Where a record contains an image, leave the image out and print the rest exactly.
##### RECORDED DATA
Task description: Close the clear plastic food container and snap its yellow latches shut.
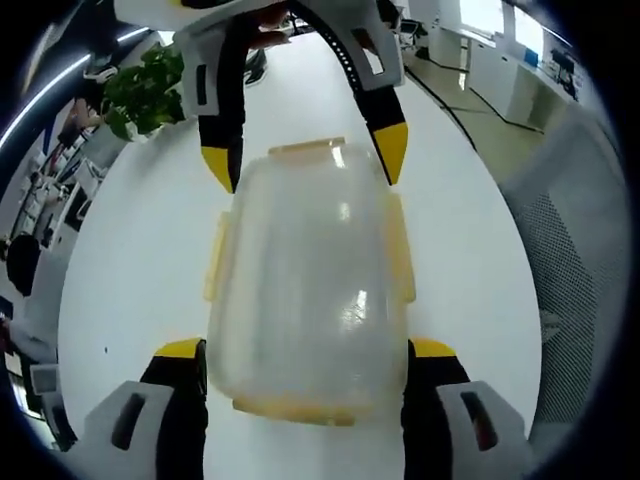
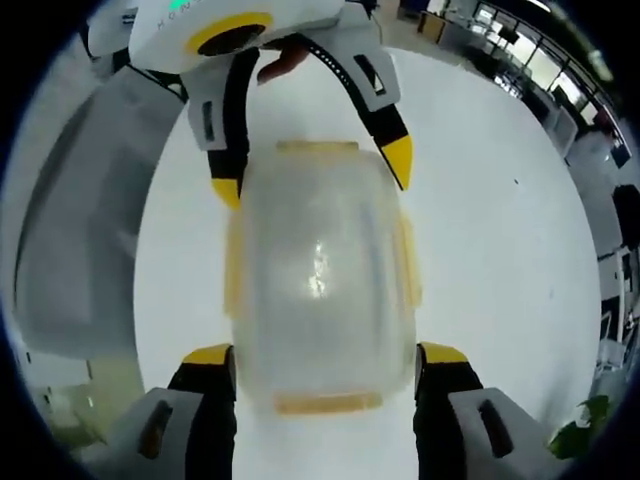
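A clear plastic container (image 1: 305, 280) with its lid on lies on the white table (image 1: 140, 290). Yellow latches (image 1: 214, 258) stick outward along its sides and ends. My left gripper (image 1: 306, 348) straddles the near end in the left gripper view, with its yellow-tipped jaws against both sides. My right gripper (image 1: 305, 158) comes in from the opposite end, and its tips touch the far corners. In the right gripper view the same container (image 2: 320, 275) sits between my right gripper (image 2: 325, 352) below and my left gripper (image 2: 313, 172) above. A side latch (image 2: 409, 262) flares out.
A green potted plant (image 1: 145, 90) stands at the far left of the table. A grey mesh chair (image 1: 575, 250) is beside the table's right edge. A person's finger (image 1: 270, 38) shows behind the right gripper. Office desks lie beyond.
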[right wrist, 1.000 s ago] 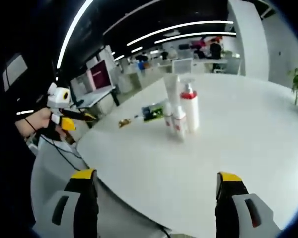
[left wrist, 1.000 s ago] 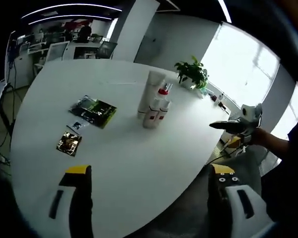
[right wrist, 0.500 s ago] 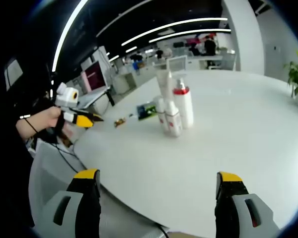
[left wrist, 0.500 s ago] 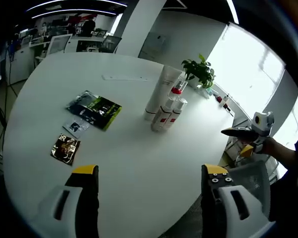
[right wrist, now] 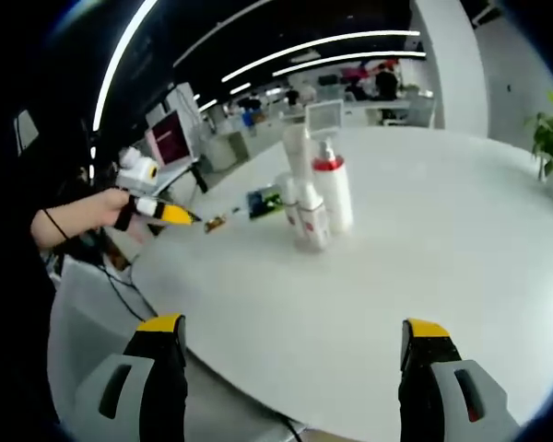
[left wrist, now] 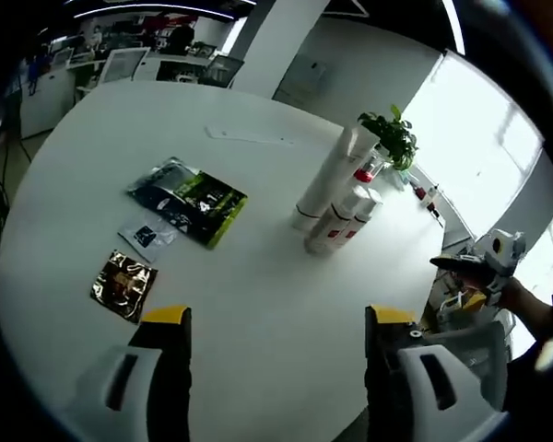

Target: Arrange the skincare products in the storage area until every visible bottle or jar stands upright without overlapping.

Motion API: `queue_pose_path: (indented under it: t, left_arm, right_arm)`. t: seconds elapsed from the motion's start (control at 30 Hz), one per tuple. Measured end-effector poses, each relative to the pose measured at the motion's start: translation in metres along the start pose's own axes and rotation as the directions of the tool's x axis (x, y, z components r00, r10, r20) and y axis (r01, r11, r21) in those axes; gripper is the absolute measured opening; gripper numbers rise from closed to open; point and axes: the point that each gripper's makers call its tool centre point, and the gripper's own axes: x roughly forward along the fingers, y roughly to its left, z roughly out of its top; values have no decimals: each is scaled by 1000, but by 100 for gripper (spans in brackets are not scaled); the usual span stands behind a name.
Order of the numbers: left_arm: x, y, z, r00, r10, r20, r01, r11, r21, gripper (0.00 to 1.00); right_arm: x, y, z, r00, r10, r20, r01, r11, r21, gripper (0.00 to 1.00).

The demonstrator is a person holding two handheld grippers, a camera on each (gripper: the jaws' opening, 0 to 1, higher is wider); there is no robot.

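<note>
We see bottles [left wrist: 336, 198] clustered upright mid-desk [left wrist: 258, 304], packets [left wrist: 189, 193] lying flat nearby. Left gripper [left wrist: 276, 318] jaws spread, empty, over desk. Right gripper [right wrist: 295, 330] jaws spread, empty, near desk edge.

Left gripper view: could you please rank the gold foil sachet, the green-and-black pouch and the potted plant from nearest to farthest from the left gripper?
1. Gold foil sachet: flat on the table just beyond the left gripper's left-hand jaw.
2. Green-and-black pouch: lying flat farther in, mid-table, left of the bottles.
3. Potted plant: beyond the table's far edge, by the window.
</note>
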Motion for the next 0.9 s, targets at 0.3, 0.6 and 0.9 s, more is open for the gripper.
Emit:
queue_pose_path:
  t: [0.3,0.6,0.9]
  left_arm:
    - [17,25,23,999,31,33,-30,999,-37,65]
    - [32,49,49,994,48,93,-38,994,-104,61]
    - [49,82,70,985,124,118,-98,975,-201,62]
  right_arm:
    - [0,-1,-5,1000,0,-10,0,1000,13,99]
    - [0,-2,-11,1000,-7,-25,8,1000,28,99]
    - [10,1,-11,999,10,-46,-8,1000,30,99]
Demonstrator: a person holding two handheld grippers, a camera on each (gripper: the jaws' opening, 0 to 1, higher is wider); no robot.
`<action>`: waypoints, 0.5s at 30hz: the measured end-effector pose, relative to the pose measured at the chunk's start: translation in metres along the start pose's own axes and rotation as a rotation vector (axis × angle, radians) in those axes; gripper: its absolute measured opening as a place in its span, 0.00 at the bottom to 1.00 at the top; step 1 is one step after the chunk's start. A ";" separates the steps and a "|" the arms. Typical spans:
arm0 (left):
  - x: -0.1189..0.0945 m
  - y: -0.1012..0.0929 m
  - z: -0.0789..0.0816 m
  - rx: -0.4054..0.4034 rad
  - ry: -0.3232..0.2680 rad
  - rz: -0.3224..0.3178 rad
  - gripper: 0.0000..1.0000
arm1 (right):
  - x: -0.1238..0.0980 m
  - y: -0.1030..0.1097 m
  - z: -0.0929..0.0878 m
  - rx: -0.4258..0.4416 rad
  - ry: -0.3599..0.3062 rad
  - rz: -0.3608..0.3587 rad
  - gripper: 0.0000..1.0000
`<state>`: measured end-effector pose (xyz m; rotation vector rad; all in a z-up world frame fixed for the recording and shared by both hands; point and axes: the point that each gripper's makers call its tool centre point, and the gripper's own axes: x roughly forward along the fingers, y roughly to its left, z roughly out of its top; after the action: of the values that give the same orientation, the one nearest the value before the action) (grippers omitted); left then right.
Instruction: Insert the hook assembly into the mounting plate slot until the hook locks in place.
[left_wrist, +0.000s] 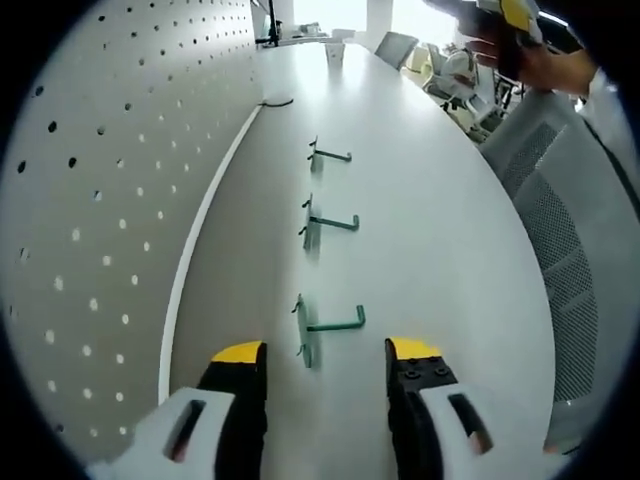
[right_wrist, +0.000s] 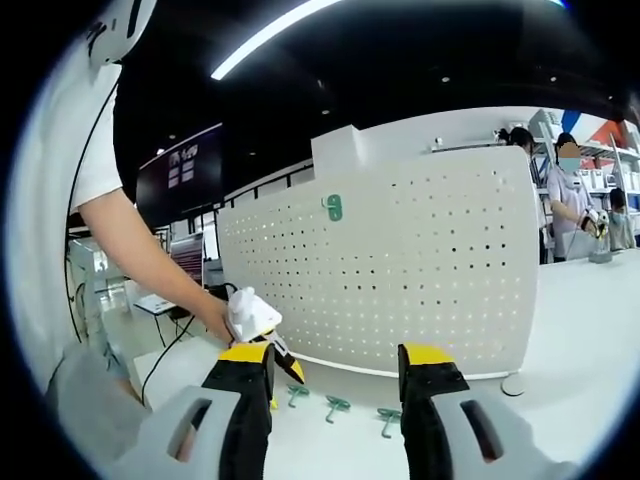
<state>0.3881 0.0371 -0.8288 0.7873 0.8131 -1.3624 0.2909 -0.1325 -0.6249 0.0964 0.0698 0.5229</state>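
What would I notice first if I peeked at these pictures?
Probably the big white pegboard full of little holes, standing upright on the white table. Next, three green hooks in a row on the table in front of it: the nearest hook sits just ahead of the open left gripper. One hook already hangs high on the board.

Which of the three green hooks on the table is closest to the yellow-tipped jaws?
The green hook lying just ahead, between the left gripper jaws. The other two hooks lie farther up the table.
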 end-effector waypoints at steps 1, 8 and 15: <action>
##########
• OUTPUT FOR THIS EXERCISE
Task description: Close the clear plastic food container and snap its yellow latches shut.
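A clear plastic container (image 1: 305, 280) with its lid on lies on the white table (image 1: 140, 290). Yellow latches (image 1: 214, 258) stick outward along its sides and ends. My left gripper (image 1: 306, 348) straddles the near end in the left gripper view, with its yellow-tipped jaws against both sides. My right gripper (image 1: 305, 158) comes in from the opposite end, and its tips touch the far corners. In the right gripper view the same container (image 2: 320, 275) sits between my right gripper (image 2: 325, 352) below and my left gripper (image 2: 313, 172) above. A side latch (image 2: 409, 262) flares out.
A green potted plant (image 1: 145, 90) stands at the far left of the table. A grey mesh chair (image 1: 575, 250) is beside the table's right edge. A person's finger (image 1: 270, 38) shows behind the right gripper. Office desks lie beyond.
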[right wrist, 1.000 s ago] 
[left wrist, 1.000 s ago] 
[right wrist, 0.500 s ago] 
[left wrist, 0.500 s ago] 
[right wrist, now] 
[left wrist, now] 

Target: Arrange the skincare products in the storage area until every visible bottle or jar stands upright without overlapping.

Motion API: `queue_pose_path: (indented under it: t, left_arm, right_arm)`. t: seconds elapsed from the motion's start (control at 30 Hz), one per tuple. Measured end-effector poses, each relative to the pose measured at the motion's start: translation in metres along the start pose's own axes and rotation as the directions of the tool's x axis (x, y, z components r00, r10, r20) and y axis (r01, r11, r21) in those axes; gripper is the absolute measured opening; gripper numbers rise from closed to open; point and axes: the point that each gripper's makers call its tool centre point, and the gripper's own axes: x roughly forward along the fingers, y roughly to its left, z roughly out of its top; values have no decimals: each is scaled by 1000, but by 100 for gripper (spans in brackets are not scaled); the usual span stands behind a name.
Order of the numbers: left_arm: x, y, z, r00, r10, r20, r01, r11, r21, gripper (0.00 to 1.00); right_arm: x, y, z, r00, r10, r20, r01, r11, r21, gripper (0.00 to 1.00).

The demonstrator is a person holding two handheld grippers, a camera on each (gripper: the jaws' opening, 0 to 1, higher is wider); there is no robot.

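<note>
We see bottles [left wrist: 336, 198] clustered upright mid-desk [left wrist: 258, 304], packets [left wrist: 189, 193] lying flat nearby. Left gripper [left wrist: 276, 318] jaws spread, empty, over desk. Right gripper [right wrist: 295, 330] jaws spread, empty, near desk edge.

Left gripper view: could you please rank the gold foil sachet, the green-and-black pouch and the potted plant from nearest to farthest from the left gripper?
1. Gold foil sachet: flat on the table just beyond the left gripper's left-hand jaw.
2. Green-and-black pouch: lying flat farther in, mid-table, left of the bottles.
3. Potted plant: beyond the table's far edge, by the window.
</note>
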Motion for the next 0.9 s, targets at 0.3, 0.6 and 0.9 s, more is open for the gripper.
Emit:
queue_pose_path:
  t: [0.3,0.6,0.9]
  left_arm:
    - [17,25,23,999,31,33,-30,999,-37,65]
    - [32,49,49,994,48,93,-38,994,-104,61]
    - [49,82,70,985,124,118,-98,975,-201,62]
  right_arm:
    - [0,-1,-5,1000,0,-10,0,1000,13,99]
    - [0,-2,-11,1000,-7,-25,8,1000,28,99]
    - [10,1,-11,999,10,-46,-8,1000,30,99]
Demonstrator: a person holding two handheld grippers, a camera on each (gripper: the jaws' opening, 0 to 1, higher is wider); no robot.
`<action>`: waypoints, 0.5s at 30hz: the measured end-effector pose, relative to the pose measured at the chunk's start: translation in metres along the start pose's own axes and rotation as a rotation vector (axis × angle, radians) in those axes; gripper: its absolute measured opening as a place in its span, 0.00 at the bottom to 1.00 at the top; step 1 is one step after the chunk's start. A ";" separates the steps and a "|" the arms. Typical spans:
arm0 (left):
  - x: -0.1189..0.0945 m
  - y: -0.1012..0.0929 m
  - z: -0.0789..0.0816 m
  - rx: -0.4054..0.4034 rad
  - ry: -0.3232..0.2680 rad
  - rz: -0.3224..0.3178 rad
  - gripper: 0.0000..1.0000
arm1 (right):
  - x: -0.1238..0.0980 m
  - y: -0.1030..0.1097 m
  - z: -0.0929..0.0878 m
  - rx: -0.4258..0.4416 rad
  - ry: -0.3599..0.3062 rad
  - rz: -0.3608..0.3587 rad
  - gripper: 0.0000..1.0000
`<state>`: measured end-effector pose (xyz m; rotation vector rad; all in a z-up world frame fixed for the recording and shared by both hands; point and axes: the point that each gripper's makers call its tool centre point, and the gripper's own axes: x roughly forward along the fingers, y roughly to its left, z roughly out of its top; after the action: of the values that give the same orientation, the one nearest the value before the action) (grippers omitted); left then right.
Instruction: Insert the hook assembly into the mounting plate slot until the hook locks in place.
[left_wrist, +0.000s] 
[right_wrist, +0.000s] 
<state>0.3881 0.0371 -0.8288 0.7873 0.8131 -1.3624 0.2909 -0.1325 -0.6249 0.0964 0.0698 0.5229</state>
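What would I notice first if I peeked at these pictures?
Probably the big white pegboard full of little holes, standing upright on the white table. Next, three green hooks in a row on the table in front of it: the nearest hook sits just ahead of the open left gripper. One hook already hangs high on the board.

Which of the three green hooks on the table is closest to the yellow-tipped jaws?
The green hook lying just ahead, between the left gripper jaws. The other two hooks lie farther up the table.
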 end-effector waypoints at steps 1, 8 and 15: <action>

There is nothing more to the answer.